The so-called experts are no help. Coco Chanel called luxury "the opposite of vulgarity." Alas, what she'd say about the Mercedes CLA's LED-lit grille will forever be off the record.
Probably, what 30,000 buyers each year think will be more important anyway, as Mercedes pitches the CLA as a true luxury car--just one at a more popular price point.
Most car buyers are more attuned to a modern definition of luxury: it's something we pay more for to make driving more pleasant. It's something compiled from prestige, price, and features.
How does the CLA fit those contours? Is it a less expensive C-Class, or the equivalent of a Tiffany keychain?
Does it do prestige?
The first, and most obvious hurdle for the CLA, is to earn the three-pointed star on its badge. It has to be a natural fit, not an awkward adjunct to the brand--not a Phaeton, not a Viper, not an LFA.
We've discussed the CLA's quality and its levels of equipment; by those measures, it's as advanced as the other compact vehicles in the Benz model range.

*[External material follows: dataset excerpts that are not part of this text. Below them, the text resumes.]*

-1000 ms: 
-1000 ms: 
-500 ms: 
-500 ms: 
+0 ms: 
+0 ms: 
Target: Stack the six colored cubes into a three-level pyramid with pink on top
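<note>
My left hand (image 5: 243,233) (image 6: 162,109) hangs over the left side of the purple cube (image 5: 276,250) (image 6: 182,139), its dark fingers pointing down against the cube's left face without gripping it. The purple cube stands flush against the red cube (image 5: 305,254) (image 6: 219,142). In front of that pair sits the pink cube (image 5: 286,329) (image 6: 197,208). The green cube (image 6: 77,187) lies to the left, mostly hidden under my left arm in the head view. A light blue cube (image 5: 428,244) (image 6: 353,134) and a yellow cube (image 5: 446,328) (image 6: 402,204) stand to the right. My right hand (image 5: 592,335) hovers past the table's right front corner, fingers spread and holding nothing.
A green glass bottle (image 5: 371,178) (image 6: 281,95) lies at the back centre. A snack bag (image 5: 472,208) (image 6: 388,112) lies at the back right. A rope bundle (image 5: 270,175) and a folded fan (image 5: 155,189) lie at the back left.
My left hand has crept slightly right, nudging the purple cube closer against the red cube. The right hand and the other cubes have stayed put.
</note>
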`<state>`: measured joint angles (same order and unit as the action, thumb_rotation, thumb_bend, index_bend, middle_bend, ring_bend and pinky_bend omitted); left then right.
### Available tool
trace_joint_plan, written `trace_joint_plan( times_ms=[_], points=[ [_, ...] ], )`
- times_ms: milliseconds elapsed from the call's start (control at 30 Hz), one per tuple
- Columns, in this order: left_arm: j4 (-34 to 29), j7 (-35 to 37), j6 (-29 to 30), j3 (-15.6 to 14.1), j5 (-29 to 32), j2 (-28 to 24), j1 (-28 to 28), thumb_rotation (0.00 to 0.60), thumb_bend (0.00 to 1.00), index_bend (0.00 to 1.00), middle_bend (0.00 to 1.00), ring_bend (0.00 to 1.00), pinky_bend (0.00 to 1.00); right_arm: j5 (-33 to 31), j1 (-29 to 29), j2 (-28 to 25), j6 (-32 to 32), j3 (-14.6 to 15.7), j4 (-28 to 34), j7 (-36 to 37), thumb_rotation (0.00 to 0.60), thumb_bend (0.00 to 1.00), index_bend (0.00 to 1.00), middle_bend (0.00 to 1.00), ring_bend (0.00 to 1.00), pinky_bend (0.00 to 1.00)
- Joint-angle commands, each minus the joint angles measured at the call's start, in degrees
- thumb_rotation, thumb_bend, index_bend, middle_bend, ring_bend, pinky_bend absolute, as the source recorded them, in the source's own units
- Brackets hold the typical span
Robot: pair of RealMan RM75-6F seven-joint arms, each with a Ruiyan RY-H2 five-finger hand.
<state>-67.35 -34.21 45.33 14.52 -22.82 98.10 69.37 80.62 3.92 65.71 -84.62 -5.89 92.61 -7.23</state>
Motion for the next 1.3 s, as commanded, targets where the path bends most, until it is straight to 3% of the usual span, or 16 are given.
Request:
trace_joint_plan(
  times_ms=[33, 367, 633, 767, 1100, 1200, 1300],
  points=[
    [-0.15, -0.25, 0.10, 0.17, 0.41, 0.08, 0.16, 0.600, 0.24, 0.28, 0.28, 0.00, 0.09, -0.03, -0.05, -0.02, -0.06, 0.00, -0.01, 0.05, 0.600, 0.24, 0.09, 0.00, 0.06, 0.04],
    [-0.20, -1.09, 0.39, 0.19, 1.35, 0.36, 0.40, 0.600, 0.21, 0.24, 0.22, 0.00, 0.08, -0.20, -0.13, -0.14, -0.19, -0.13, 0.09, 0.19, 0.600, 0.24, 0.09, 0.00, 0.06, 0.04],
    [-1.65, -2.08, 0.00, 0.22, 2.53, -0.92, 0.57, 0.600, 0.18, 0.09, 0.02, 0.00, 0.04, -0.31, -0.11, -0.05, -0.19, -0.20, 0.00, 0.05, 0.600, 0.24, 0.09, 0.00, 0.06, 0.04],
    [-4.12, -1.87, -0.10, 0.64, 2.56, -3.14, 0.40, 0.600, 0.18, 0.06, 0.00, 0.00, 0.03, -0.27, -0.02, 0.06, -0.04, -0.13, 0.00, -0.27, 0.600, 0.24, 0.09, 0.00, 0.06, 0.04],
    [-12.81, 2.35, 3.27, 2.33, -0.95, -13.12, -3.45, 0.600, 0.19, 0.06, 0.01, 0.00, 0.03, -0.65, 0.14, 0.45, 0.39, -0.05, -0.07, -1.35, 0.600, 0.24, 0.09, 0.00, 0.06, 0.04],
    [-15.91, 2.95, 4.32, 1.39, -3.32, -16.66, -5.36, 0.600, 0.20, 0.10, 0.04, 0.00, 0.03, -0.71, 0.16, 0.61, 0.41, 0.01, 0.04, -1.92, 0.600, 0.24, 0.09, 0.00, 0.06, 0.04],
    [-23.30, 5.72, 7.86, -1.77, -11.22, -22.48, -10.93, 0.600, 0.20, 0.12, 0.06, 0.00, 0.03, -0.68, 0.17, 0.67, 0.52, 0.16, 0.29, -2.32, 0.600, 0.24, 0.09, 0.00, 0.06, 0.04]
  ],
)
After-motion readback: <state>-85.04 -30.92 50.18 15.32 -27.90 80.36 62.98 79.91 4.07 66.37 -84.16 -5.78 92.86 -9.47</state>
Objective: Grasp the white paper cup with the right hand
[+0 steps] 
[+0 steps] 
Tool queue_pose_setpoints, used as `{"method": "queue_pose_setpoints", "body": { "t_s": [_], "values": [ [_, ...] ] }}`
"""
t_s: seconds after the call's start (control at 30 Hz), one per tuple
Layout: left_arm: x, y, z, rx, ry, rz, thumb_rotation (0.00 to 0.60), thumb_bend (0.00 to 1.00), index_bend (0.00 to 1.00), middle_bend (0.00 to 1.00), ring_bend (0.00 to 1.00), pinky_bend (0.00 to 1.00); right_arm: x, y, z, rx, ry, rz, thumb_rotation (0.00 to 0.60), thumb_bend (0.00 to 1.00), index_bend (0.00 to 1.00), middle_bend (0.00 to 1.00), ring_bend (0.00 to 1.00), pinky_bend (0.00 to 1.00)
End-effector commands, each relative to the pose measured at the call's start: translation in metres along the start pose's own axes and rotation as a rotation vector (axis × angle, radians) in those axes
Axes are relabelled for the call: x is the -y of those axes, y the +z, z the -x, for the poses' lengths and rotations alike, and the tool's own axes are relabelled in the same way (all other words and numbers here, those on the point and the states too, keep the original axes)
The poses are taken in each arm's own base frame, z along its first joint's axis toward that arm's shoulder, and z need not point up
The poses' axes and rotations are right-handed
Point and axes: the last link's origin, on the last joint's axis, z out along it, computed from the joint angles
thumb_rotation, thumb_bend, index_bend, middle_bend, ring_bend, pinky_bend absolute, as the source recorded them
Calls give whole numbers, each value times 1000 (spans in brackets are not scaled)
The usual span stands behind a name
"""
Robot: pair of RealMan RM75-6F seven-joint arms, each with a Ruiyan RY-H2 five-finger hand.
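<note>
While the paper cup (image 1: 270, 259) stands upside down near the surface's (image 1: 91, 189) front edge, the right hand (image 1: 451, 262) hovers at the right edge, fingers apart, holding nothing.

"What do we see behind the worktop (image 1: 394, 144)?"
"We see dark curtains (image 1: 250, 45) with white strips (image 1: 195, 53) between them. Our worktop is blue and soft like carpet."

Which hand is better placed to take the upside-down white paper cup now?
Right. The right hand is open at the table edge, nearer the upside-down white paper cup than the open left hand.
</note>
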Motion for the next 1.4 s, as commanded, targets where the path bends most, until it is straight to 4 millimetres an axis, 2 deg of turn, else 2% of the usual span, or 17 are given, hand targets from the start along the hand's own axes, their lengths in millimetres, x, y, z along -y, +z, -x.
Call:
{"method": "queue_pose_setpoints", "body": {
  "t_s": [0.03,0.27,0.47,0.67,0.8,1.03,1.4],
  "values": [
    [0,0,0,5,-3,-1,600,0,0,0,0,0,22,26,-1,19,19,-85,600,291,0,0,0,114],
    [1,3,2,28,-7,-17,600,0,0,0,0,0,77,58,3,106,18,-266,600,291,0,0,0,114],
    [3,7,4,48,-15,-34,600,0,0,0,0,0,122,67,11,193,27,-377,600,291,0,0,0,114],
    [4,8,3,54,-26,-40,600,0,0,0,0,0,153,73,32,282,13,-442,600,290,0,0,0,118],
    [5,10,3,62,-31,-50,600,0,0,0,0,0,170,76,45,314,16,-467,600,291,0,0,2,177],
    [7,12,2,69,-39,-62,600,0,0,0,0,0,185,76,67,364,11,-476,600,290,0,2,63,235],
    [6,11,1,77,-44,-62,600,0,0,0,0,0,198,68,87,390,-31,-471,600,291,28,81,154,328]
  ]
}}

MORE: Read our 2014 Mercedes CLA review
The country of origin's not much of a factor, either. The CLA seems a better effort than the first Mercedes-Benz built outside of Germany--the M-Class, which had a somewhat glitchy introduction back in 1998. For the past 15 years, M-Class utes have come from Alabama, and Mercedes now commands more than $100,000 for some of them. The Hungarian-built CLA has a better interior and better standard specifications, and better execution.
Mostly, the CLA pulls off its Mercedes prestige by doing one better than a more expensive alternative. It looks like nothing so much as a mini-CLS "four-door coupe." Good looks aren't an inexhaustible resource, it turns out.
What about the price?
From the badge backward, the whole luxury discussion gets much more murky. The distinction between luxury cars and premium cars alone gives fits. Which one applies to the CLA?
It's the greyest of greys, at least in the automotive world. Buick calls its cars "premium," in part because GM has Cadillac. Mercedes thinks of its cars as luxury vehicles--a term Bentley reserves only for cars in its price class.
By our yardstick, luxury vehicles come from brands with a history of selling expensive vehicles, even if they're working their way down the ladder--while "premium" vehicles are working from the opposite vantage point. But they can also be vehicles priced at a substantial margin over the price of an average new car.
Taking both into account, the CLA would be a luxury car by dint of its heritage--but a premium car based on its almost perfectly average price.